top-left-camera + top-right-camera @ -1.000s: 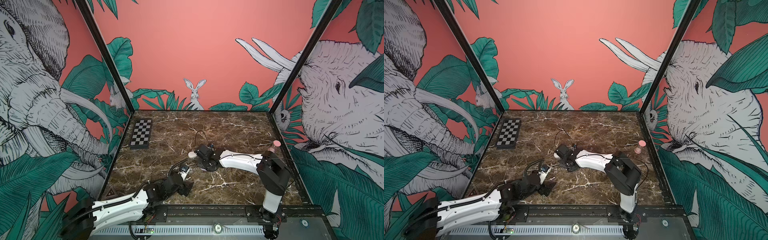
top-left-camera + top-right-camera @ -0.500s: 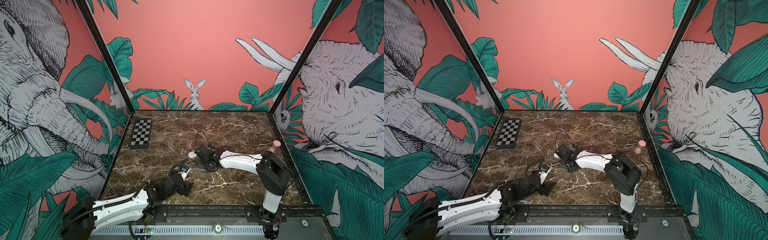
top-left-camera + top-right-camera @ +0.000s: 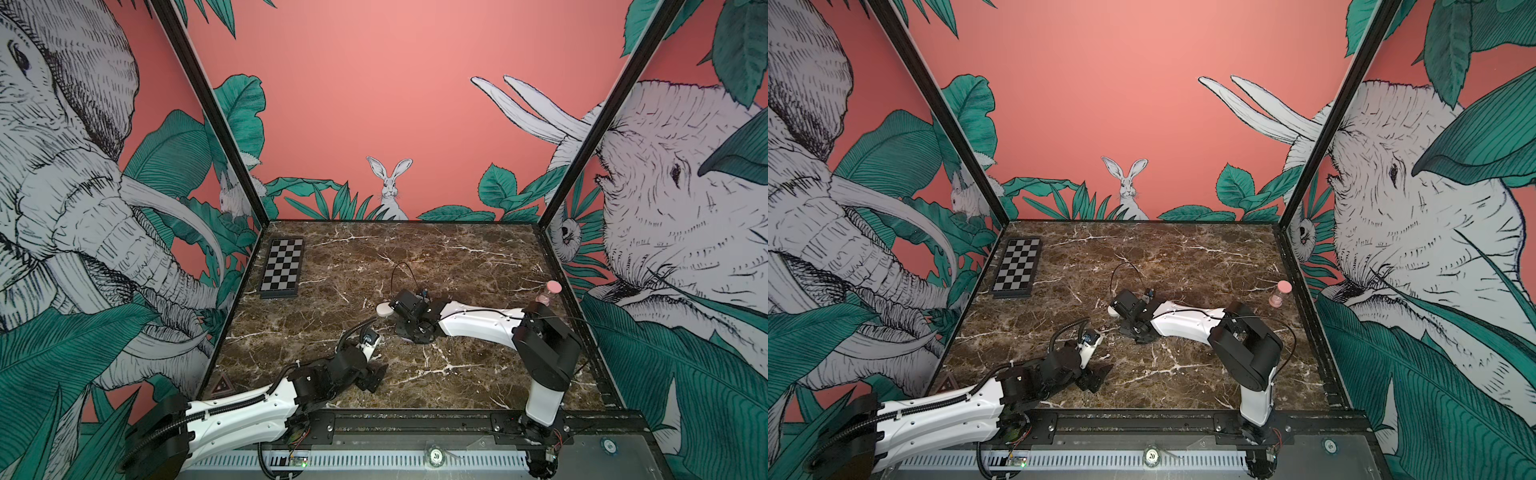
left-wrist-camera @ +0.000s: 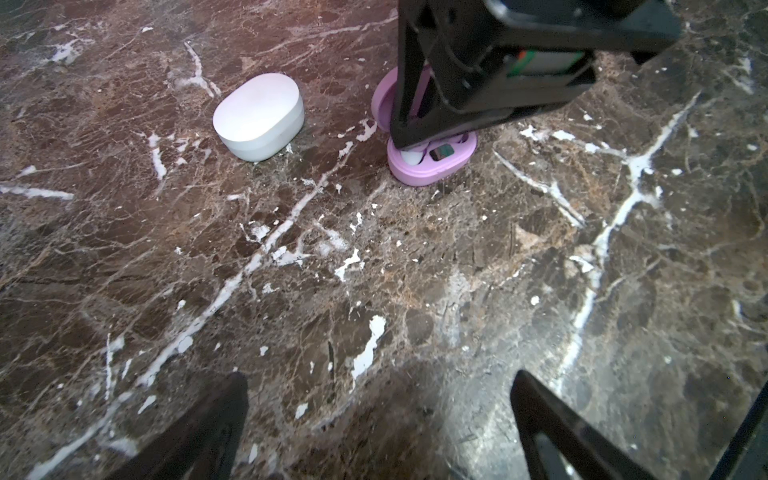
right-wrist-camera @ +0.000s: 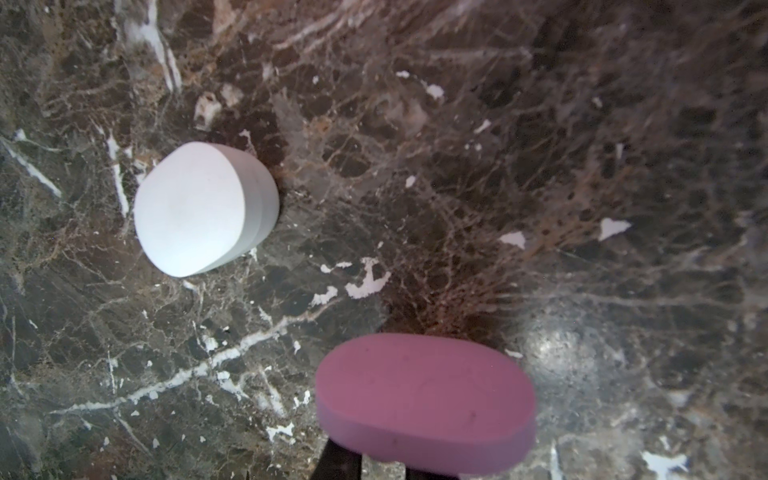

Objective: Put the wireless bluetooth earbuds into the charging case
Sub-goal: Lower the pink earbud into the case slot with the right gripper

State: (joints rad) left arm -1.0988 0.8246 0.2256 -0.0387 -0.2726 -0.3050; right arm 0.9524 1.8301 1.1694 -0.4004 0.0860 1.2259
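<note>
We mark the right gripper (image 4: 436, 133) nearly closed, directly over the open lilac case (image 4: 419, 174), can't tell if it pinches anything; one white earbud (image 4: 410, 157) sits in the case's well beside its tips; left gripper (image 4: 374, 432) wide open, empty, well apart from the case, so the right one is nearer

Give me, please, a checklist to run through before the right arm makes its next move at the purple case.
1. Purple case lid raised: ok.
2. Pale earbud in its well, fully seated: cannot tell.
3. Right gripper clear of the case: not ok, down at its base.
4. Left gripper open, standing apart: ok.
5. White case opened for its buds: not ok, closed.
</note>
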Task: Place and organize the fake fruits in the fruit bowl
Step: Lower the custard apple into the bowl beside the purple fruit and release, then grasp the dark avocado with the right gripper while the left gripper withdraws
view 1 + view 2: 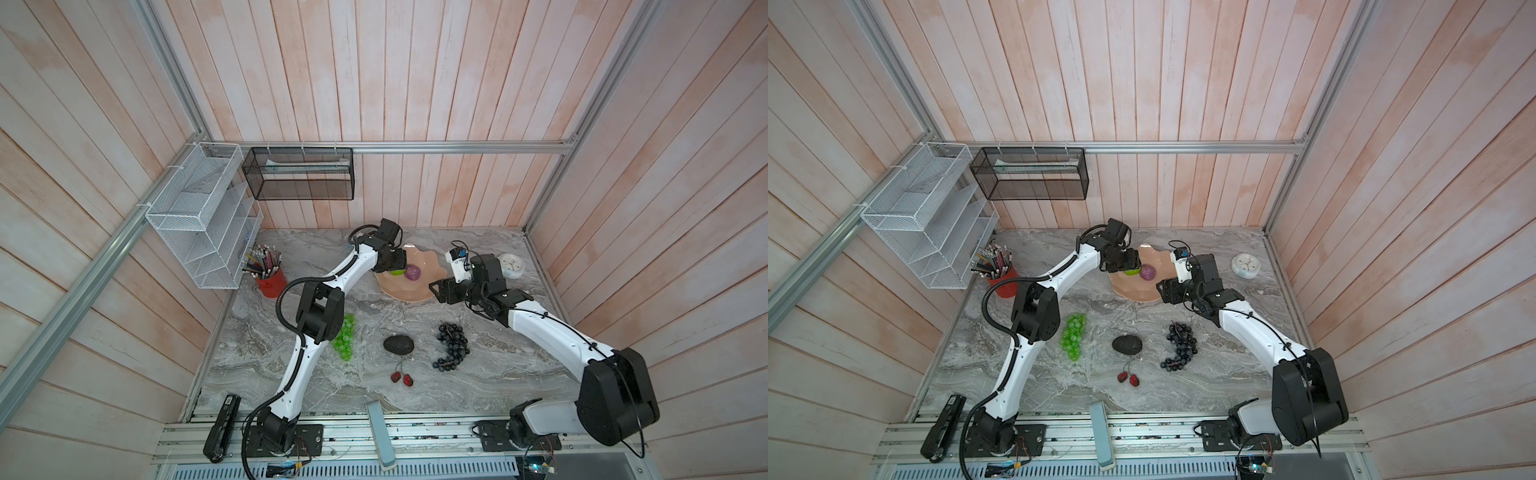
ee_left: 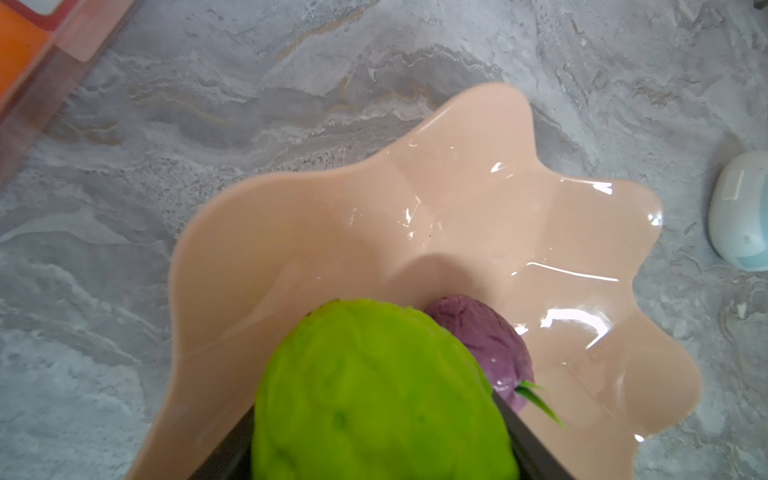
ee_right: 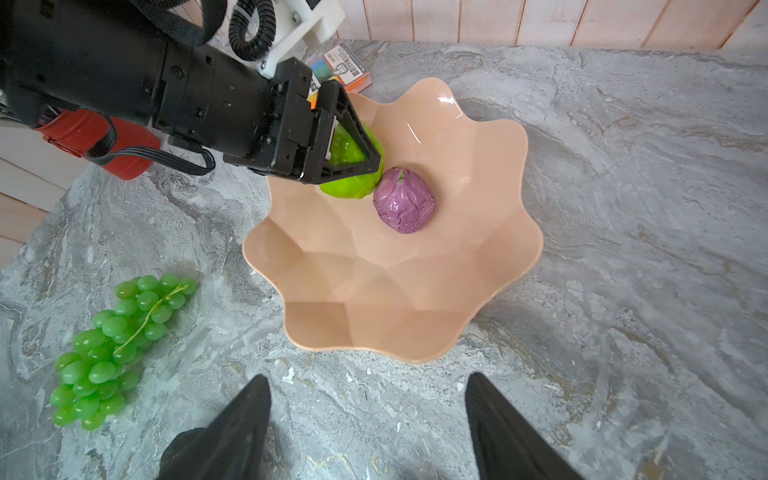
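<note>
1. Over the fruit bowl's (image 3: 374, 332) rim, on the side toward the red cup of pencils (image 1: 270, 278), the left gripper (image 3: 359, 151) was clamped on the bumpy lime-green ball (image 3: 349, 187). One jaw showed across the ball's top and the other was hidden behind it. The ball sat low inside the bowl; whether it rested on the bowl's floor could not be told.
2. The purple ball (image 3: 404, 205) lay free near the bowl's middle, just beside the lime-green ball and apparently touching it.
3. The right gripper (image 3: 370, 424) hovered off the bowl's rim, on the side toward the loose fruits, with its jaws apart and nothing between them.
4. Outside the bowl, four fruits lay on the desk (image 3: 623, 291): the green grape bunch (image 3: 116, 345), the dark avocado (image 1: 398, 345), the dark blue-black grape bunch (image 1: 452, 345) and, farthest from the bowl, the red cherry pair (image 1: 402, 378).
5. All the fruits looked like light, hollow plastic.
   - The balls and the avocado seemed stiff and fairly smooth, so they were best taken across the widest part.
   - The bunches would probably flop and were better pinched across the thick cluster than by the stem.
   - The cherries offered only small bodies or thin stems.
6. The glossy bowl held two fruits and had plenty of bare floor left, though its slick surface might let round pieces roll. The cup held only pencils.
</note>
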Controlling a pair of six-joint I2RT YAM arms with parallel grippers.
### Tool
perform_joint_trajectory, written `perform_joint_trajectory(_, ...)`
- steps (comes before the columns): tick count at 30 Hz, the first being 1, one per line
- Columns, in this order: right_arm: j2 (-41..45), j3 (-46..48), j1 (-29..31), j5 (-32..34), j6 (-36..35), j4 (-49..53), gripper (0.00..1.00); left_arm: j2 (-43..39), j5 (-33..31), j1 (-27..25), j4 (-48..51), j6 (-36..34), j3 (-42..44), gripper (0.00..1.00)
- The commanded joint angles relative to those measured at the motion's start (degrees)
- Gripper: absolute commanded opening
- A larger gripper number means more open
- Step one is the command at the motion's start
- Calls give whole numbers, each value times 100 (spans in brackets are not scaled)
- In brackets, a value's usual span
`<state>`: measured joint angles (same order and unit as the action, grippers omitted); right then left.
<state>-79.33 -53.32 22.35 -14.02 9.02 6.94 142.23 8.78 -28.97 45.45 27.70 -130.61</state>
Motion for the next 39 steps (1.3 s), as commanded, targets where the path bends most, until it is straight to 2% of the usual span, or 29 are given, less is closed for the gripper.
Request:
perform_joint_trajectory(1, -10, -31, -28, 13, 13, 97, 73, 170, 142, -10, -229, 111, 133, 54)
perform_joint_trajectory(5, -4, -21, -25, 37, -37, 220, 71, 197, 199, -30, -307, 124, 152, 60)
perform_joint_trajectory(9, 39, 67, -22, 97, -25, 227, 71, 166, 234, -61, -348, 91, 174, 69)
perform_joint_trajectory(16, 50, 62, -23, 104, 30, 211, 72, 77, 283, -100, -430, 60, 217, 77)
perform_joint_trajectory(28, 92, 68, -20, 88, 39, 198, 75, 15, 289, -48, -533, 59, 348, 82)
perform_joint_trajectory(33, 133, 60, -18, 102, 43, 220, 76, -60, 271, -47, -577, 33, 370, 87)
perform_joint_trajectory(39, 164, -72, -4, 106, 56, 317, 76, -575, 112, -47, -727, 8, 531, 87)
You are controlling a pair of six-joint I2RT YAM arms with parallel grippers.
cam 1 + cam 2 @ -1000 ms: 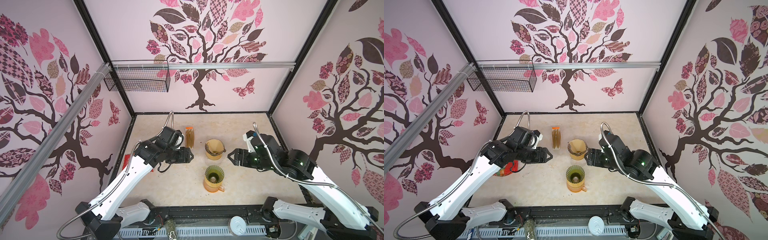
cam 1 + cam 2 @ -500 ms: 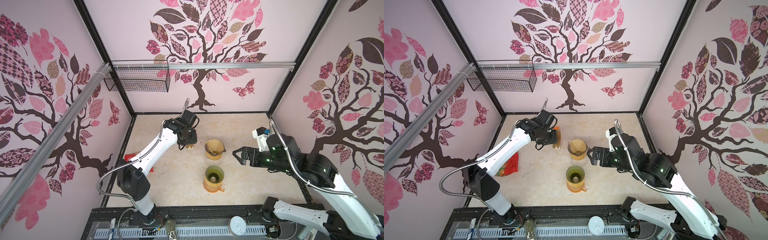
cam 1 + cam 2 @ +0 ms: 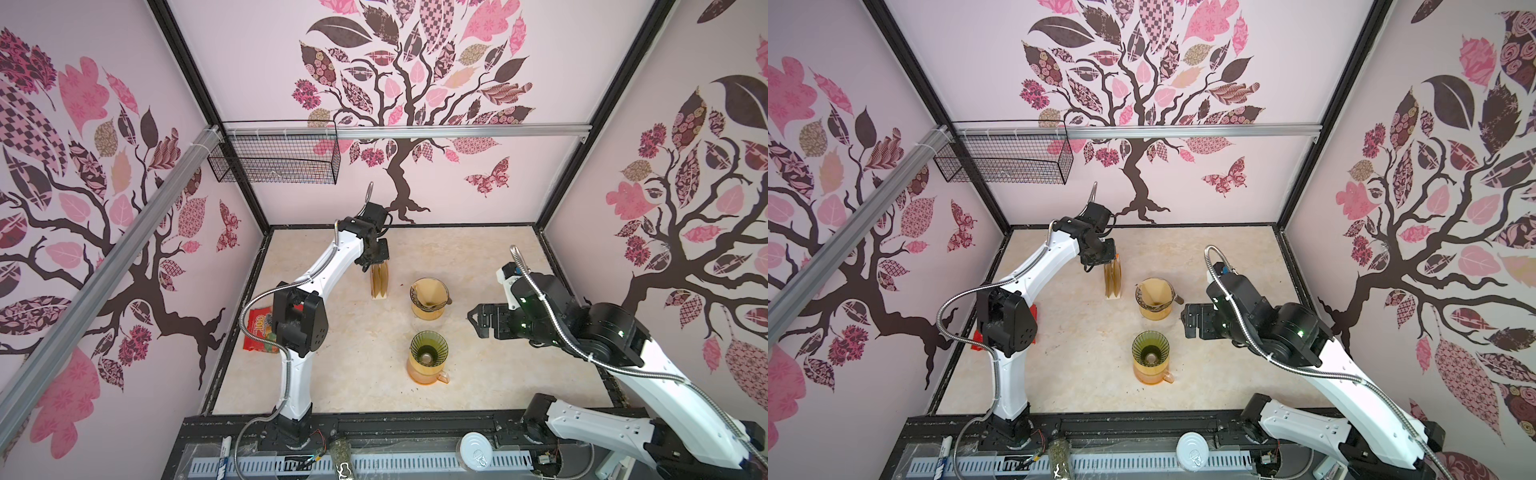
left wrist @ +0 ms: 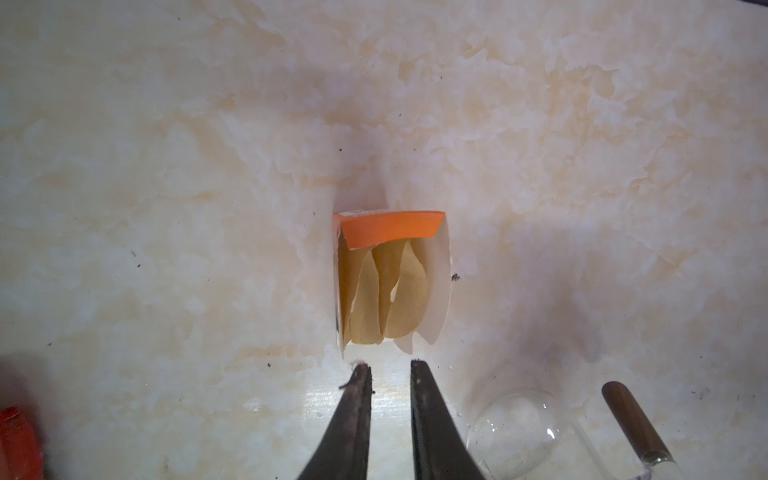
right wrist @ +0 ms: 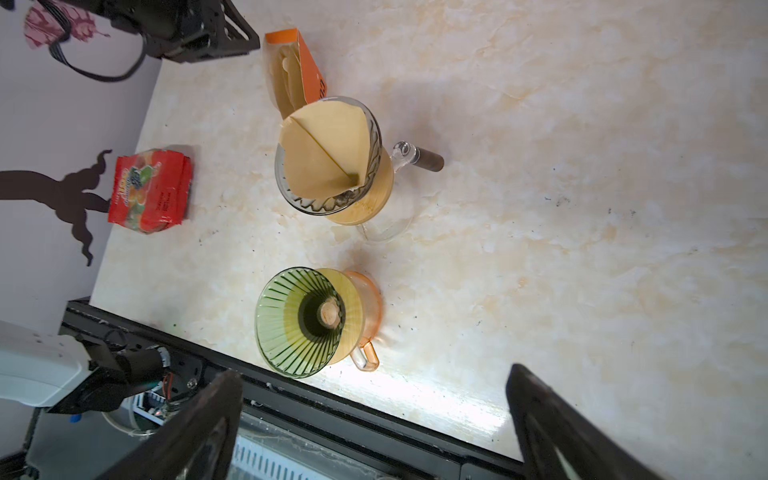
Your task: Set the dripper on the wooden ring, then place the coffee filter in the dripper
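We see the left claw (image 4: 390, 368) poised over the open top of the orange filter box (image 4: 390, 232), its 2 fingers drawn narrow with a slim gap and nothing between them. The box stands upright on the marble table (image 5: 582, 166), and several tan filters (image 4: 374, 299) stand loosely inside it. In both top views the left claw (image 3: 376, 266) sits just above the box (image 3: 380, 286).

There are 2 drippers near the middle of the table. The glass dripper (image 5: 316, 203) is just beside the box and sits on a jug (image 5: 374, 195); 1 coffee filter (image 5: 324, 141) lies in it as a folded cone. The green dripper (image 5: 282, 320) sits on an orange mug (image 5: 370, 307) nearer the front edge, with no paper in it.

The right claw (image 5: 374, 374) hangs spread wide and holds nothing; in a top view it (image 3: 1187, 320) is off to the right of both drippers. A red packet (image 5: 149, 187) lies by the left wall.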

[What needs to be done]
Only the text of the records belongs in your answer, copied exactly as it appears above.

[Written answer]
top-left-camera + top-right-camera @ -1.000s: 
top-left-camera + top-right-camera @ -0.500s: 
top-left-camera + top-right-camera @ +0.000s: 
left-wrist-camera @ +0.000s: 
right-wrist-camera @ +0.000s: 

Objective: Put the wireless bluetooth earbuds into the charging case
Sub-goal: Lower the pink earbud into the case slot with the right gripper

State: (joints rad) left arm -1.0988 0.8246 0.2256 -0.0387 -0.2726 -0.3050; right arm 0.9524 1.8301 1.1694 -0.4004 0.0860 1.2259
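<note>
We mark the right gripper (image 4: 436, 133) nearly closed, directly over the open lilac case (image 4: 419, 174), can't tell if it pinches anything; one white earbud (image 4: 410, 157) sits in the case's well beside its tips; left gripper (image 4: 374, 432) wide open, empty, well apart from the case, so the right one is nearer

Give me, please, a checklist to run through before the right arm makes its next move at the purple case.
1. Purple case lid raised: ok.
2. Pale earbud in its well, fully seated: cannot tell.
3. Right gripper clear of the case: not ok, down at its base.
4. Left gripper open, standing apart: ok.
5. White case opened for its buds: not ok, closed.
</note>
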Task: Place and organize the fake fruits in the fruit bowl
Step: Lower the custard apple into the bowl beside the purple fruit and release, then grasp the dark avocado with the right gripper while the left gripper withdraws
view 1 + view 2: 
ee_left: 
ee_right: 
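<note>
1. Over the fruit bowl's (image 3: 374, 332) rim, on the side toward the red cup of pencils (image 1: 270, 278), the left gripper (image 3: 359, 151) was clamped on the bumpy lime-green ball (image 3: 349, 187). One jaw showed across the ball's top and the other was hidden behind it. The ball sat low inside the bowl; whether it rested on the bowl's floor could not be told.
2. The purple ball (image 3: 404, 205) lay free near the bowl's middle, just beside the lime-green ball and apparently touching it.
3. The right gripper (image 3: 370, 424) hovered off the bowl's rim, on the side toward the loose fruits, with its jaws apart and nothing between them.
4. Outside the bowl, four fruits lay on the desk (image 3: 623, 291): the green grape bunch (image 3: 116, 345), the dark avocado (image 1: 398, 345), the dark blue-black grape bunch (image 1: 452, 345) and, farthest from the bowl, the red cherry pair (image 1: 402, 378).
5. All the fruits looked like light, hollow plastic.
   - The balls and the avocado seemed stiff and fairly smooth, so they were best taken across the widest part.
   - The bunches would probably flop and were better pinched across the thick cluster than by the stem.
   - The cherries offered only small bodies or thin stems.
6. The glossy bowl held two fruits and had plenty of bare floor left, though its slick surface might let round pieces roll. The cup held only pencils.
</note>
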Controlling a pair of six-joint I2RT YAM arms with parallel grippers.
### Tool
perform_joint_trajectory, written `perform_joint_trajectory(_, ...)`
- steps (comes before the columns): tick count at 30 Hz, the first being 1, one per line
- Columns, in this order: right_arm: j2 (-41..45), j3 (-46..48), j1 (-29..31), j5 (-32..34), j6 (-36..35), j4 (-49..53), gripper (0.00..1.00); left_arm: j2 (-43..39), j5 (-33..31), j1 (-27..25), j4 (-48..51), j6 (-36..34), j3 (-42..44), gripper (0.00..1.00)
- The commanded joint angles relative to those measured at the motion's start (degrees)
- Gripper: absolute commanded opening
- A larger gripper number means more open
- Step one is the command at the motion's start
- Calls give whole numbers, each value times 100 (spans in brackets are not scaled)
- In brackets, a value's usual span
`<state>`: measured joint angles (same order and unit as the action, grippers omitted); right then left.
<state>-79.33 -53.32 22.35 -14.02 9.02 6.94 142.23 8.78 -28.97 45.45 27.70 -130.61</state>
Motion for the next 39 steps (1.3 s), as commanded, targets where the path bends most, until it is straight to 2% of the usual span, or 29 are given, less is closed for the gripper.
Request:
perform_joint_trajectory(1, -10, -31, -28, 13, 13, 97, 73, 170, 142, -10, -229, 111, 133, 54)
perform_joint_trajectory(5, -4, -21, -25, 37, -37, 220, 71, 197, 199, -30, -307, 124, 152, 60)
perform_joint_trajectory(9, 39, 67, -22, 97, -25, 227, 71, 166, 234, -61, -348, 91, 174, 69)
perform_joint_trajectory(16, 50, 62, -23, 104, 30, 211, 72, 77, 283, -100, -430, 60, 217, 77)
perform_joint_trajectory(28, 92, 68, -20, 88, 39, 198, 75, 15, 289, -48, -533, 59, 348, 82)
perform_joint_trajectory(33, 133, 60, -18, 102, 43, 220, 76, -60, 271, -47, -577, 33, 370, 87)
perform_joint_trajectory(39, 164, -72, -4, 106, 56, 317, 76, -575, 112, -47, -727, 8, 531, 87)
You are controlling a pair of six-joint I2RT YAM arms with parallel grippers.
cam 1 + cam 2 @ -1000 ms: 
cam 1 + cam 2 @ -500 ms: 
cam 1 + cam 2 @ +0 ms: 
left wrist @ +0 ms: 
right wrist @ +0 ms: 
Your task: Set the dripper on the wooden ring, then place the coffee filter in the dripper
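We see the left claw (image 4: 390, 368) poised over the open top of the orange filter box (image 4: 390, 232), its 2 fingers drawn narrow with a slim gap and nothing between them. The box stands upright on the marble table (image 5: 582, 166), and several tan filters (image 4: 374, 299) stand loosely inside it. In both top views the left claw (image 3: 376, 266) sits just above the box (image 3: 380, 286).

There are 2 drippers near the middle of the table. The glass dripper (image 5: 316, 203) is just beside the box and sits on a jug (image 5: 374, 195); 1 coffee filter (image 5: 324, 141) lies in it as a folded cone. The green dripper (image 5: 282, 320) sits on an orange mug (image 5: 370, 307) nearer the front edge, with no paper in it.

The right claw (image 5: 374, 374) hangs spread wide and holds nothing; in a top view it (image 3: 1187, 320) is off to the right of both drippers. A red packet (image 5: 149, 187) lies by the left wall.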

That completes the response.